Data excerpts
= Beginning of Section =

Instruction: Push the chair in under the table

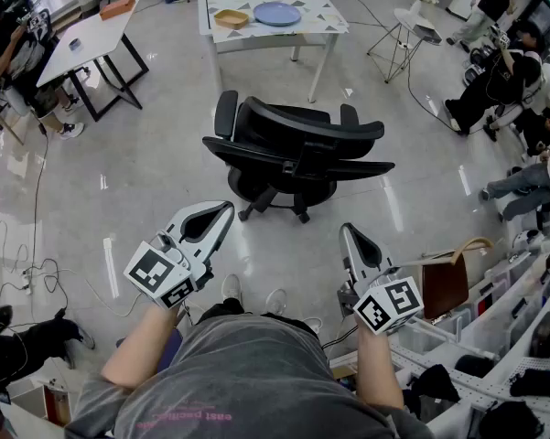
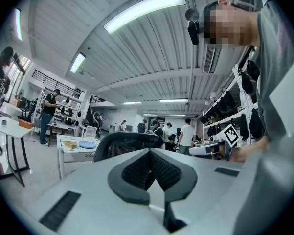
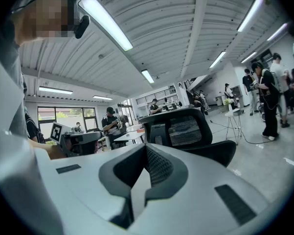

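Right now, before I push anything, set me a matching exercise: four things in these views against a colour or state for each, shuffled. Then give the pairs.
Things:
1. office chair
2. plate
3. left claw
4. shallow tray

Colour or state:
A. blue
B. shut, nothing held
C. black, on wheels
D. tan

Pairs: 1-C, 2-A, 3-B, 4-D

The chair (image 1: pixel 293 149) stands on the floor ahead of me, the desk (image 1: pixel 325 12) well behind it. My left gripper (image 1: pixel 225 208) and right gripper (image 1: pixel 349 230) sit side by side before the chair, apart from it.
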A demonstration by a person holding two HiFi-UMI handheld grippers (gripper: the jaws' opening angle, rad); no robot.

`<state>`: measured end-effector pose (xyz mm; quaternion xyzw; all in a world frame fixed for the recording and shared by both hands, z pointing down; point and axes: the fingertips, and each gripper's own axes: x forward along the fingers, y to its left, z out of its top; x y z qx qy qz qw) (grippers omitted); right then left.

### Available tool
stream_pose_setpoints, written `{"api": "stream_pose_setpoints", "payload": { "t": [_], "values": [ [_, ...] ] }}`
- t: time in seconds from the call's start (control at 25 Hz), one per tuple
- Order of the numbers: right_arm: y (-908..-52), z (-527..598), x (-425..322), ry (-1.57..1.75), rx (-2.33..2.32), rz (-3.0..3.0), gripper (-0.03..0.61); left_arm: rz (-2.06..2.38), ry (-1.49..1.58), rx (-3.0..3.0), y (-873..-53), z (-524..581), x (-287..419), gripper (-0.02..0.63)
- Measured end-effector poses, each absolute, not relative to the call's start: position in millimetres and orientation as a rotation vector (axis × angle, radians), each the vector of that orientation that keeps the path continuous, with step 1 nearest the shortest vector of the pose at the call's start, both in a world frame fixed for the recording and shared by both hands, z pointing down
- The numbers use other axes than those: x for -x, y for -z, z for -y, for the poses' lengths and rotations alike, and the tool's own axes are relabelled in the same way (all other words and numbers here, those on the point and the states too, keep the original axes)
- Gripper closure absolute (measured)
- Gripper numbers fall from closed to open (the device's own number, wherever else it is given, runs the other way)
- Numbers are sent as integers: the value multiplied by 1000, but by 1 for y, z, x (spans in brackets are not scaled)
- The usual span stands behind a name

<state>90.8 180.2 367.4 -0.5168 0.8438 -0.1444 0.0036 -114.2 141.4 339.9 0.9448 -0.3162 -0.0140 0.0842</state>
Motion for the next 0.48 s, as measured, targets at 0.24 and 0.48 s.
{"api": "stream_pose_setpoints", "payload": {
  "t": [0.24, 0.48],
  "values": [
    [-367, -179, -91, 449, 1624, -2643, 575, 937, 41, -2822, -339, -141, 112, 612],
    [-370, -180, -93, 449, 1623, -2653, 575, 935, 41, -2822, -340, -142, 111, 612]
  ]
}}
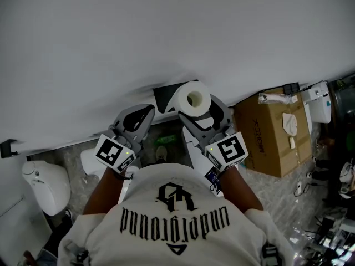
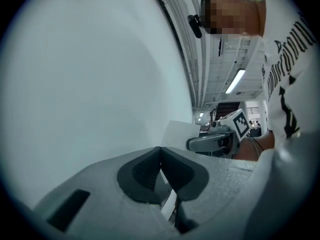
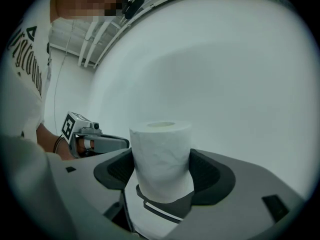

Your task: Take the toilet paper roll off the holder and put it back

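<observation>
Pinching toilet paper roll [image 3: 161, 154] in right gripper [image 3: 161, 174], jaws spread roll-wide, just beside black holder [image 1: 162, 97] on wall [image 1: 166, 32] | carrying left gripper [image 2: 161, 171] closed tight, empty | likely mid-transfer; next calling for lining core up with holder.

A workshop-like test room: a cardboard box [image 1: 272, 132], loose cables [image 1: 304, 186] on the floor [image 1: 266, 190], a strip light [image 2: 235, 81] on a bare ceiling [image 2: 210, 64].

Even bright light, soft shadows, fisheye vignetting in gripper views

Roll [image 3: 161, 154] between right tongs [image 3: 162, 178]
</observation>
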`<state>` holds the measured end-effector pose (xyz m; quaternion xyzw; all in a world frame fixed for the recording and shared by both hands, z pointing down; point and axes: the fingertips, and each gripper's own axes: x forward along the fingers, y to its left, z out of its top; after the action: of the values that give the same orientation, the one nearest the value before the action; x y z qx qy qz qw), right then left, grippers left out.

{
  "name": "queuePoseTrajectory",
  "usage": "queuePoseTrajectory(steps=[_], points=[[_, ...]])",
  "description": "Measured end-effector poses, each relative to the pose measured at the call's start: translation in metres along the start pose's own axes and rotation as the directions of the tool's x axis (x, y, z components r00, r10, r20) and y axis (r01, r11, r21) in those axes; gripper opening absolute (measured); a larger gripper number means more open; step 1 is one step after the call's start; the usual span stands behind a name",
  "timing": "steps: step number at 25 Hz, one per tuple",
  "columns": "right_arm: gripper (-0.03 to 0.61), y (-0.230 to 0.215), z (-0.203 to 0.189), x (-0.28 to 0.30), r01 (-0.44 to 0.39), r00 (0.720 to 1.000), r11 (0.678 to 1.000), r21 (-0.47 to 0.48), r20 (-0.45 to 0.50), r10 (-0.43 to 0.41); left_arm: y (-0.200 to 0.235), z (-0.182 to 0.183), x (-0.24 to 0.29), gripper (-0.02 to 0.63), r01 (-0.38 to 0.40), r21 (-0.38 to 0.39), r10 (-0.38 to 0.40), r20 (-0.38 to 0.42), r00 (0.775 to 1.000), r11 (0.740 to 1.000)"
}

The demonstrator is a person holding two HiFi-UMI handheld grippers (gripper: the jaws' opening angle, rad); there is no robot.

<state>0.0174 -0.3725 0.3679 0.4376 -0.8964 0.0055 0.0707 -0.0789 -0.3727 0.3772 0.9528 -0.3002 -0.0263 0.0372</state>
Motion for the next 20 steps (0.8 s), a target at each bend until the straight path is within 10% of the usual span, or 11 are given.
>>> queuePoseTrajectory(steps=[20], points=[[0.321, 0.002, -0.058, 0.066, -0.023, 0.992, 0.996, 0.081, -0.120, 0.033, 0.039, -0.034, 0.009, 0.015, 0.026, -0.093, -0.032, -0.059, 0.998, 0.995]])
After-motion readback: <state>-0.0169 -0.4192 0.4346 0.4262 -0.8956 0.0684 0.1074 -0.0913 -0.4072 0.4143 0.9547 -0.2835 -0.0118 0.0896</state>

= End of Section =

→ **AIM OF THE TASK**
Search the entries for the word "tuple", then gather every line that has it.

→ **EXPECTED ANSWER**
- t: time in seconds from the call's start (control at 25 Hz), one per tuple
  "timing": "steps: step number at 25 Hz, one per tuple",

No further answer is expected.